Combretastatin A-4 exhibits efficient anti-cancer potential in human tumors, including multidrug-resistant tumors. We evaluated the mutagenic, apoptotic and immunomodulatory potential of two diaryl sulfide analogs of combretastatin A-4, 1,2,3-trimethoxy-5-([4-methoxy-3-nitrophenyl]thio)benzene (analog 1) and 1,2,3-trimethoxy-5-([3-amino-4-methoxyphenyl]thio)benzene (analog 2), as well as their association with the anti-tumor agent cyclophosphamide, in Swiss mice. Such evaluation was achieved using the comet assay, peripheral blood micronucleus test, splenic phagocytosis assay, and apoptosis assay. Both analogs were found to be genotoxic, mutagenic and to induce apoptosis. They also increased splenic phagocytosis, although this increase was more pronounced for analog 2. When combined with cyclophosphamide, analog 1 enhanced the mutagenic and apoptotic effects of this anti-tumor agent. In contrast, analog 2 did not enhance the effects of cyclophosphamide and prevented apoptosis at lower doses. These data suggest that analog 1 could be an adjuvant chemotherapeutic agent and possibly improve the anti-neoplastic effect of cyclophosphamide. Additionally, this compound could be a candidate chemotherapeutic agent and/or an adjuvant for use in combined anti-cancer therapy.

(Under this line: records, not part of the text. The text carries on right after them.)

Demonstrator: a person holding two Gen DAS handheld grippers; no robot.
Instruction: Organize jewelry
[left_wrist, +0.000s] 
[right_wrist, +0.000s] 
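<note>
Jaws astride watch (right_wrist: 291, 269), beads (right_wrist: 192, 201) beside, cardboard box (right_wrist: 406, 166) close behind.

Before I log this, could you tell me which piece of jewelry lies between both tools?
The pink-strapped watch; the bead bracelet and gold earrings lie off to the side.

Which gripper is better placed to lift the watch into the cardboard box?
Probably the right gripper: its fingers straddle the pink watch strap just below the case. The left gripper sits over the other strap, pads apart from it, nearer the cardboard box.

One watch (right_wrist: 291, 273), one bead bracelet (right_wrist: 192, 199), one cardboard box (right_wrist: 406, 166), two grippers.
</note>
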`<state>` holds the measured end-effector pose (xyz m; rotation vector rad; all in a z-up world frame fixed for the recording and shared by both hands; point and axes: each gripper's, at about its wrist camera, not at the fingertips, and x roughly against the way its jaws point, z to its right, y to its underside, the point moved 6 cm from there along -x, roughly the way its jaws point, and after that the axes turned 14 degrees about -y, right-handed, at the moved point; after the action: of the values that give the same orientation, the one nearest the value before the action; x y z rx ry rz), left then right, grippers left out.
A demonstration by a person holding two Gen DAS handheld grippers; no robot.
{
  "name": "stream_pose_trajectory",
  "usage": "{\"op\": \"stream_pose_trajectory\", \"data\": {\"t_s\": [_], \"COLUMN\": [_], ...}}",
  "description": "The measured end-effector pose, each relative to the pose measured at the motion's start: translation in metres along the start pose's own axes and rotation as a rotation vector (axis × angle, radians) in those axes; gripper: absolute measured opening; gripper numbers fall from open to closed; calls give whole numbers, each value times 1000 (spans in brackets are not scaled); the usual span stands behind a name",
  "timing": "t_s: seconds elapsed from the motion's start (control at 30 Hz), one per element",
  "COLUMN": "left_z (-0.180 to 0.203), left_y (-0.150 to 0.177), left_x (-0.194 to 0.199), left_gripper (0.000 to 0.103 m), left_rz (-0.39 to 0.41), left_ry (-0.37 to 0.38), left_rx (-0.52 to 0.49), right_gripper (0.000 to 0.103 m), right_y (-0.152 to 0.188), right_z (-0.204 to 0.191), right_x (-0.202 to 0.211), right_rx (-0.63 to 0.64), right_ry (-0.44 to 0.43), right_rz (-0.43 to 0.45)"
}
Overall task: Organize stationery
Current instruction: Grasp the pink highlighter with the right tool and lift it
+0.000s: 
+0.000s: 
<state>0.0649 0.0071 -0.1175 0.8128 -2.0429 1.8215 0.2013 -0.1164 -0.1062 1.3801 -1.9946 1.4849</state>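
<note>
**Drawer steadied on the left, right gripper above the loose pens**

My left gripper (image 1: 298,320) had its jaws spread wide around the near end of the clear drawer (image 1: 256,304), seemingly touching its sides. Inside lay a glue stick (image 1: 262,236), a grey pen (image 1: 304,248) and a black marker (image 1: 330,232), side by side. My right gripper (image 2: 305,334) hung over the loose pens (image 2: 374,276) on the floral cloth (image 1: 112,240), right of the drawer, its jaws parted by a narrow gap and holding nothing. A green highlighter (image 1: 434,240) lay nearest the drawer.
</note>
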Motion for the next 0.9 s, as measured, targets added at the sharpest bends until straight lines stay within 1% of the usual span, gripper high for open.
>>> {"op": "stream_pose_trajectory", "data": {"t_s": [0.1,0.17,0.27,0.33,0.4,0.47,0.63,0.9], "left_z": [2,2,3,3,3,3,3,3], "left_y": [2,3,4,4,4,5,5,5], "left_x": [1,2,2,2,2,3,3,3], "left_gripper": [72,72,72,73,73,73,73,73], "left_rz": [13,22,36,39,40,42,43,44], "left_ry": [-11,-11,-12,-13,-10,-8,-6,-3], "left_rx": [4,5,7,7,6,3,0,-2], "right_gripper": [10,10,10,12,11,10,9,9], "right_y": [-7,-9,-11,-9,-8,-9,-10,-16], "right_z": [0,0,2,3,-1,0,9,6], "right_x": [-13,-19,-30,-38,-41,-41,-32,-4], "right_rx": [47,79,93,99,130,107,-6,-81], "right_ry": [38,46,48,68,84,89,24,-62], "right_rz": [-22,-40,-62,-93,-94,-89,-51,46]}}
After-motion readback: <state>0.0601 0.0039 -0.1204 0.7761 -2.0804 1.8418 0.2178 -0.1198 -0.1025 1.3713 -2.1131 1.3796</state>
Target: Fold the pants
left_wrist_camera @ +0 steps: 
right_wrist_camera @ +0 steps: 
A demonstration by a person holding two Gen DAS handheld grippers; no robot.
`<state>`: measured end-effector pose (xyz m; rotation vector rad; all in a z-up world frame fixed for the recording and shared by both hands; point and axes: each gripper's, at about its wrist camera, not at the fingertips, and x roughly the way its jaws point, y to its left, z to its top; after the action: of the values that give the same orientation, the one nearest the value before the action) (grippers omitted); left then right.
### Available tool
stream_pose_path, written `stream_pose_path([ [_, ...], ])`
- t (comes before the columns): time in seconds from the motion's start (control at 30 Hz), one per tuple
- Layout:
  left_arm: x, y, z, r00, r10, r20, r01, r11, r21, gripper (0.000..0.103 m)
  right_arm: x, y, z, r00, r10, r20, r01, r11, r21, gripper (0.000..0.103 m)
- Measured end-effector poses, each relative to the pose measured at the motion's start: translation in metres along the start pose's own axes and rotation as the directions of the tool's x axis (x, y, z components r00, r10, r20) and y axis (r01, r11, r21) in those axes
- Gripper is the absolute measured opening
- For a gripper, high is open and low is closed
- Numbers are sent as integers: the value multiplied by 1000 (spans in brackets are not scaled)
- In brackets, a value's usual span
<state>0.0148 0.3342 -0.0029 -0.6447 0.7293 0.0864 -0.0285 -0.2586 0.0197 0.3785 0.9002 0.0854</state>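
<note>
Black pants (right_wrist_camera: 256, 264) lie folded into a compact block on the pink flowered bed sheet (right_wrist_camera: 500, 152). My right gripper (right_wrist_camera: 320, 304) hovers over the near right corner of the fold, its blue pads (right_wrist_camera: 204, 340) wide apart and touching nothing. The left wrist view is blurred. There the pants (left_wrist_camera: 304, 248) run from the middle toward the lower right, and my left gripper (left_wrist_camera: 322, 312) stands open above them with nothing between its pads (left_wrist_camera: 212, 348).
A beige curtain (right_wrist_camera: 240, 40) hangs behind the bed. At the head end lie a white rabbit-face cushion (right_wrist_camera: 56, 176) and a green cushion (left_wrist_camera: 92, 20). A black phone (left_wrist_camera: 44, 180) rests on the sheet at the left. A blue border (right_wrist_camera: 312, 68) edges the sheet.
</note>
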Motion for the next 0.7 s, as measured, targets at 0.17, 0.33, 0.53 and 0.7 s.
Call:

康普瑞他汀A - 4在包括多药耐药肿瘤在内的人类肿瘤中展现出有效的抗癌潜力。我们评估了康普瑞他汀A - 4的两种二芳基硫醚类似物,即1,2,3 - 三甲氧基 - 5 - ([4 - 甲氧基 - 3 - 硝基苯基]硫代)苯(类似物1)和1,2,3 - 三甲氧基 - 5 - ([3 - 氨基 - 4 - 甲氧基苯基]硫代)苯(类似物2)的致突变、凋亡和免疫调节潜力,以及它们与抗肿瘤药物环磷酰胺在瑞士小鼠体内的联合作用。这种评估通过彗星试验、外周血微核试验、脾吞噬试验和凋亡试验来完成。发现这两种类似物均具有遗传毒性、致突变性并能诱导凋亡。它们还增强了脾吞噬作用,不过类似物2的这种增强更为明显。当与环磷酰胺联合使用时,类似物1增强了这种抗肿瘤药物的致突变和凋亡作用。相比之下,类似物2并未增强环磷酰胺的作用,且在较低剂量时可防止凋亡。这些数据表明,类似物1可能是一种辅助化疗药物,并可能提高环磷酰胺的抗肿瘤效果。此外,该化合物可能是一种候选化疗药物和/或用于联合抗癌治疗的辅助药物。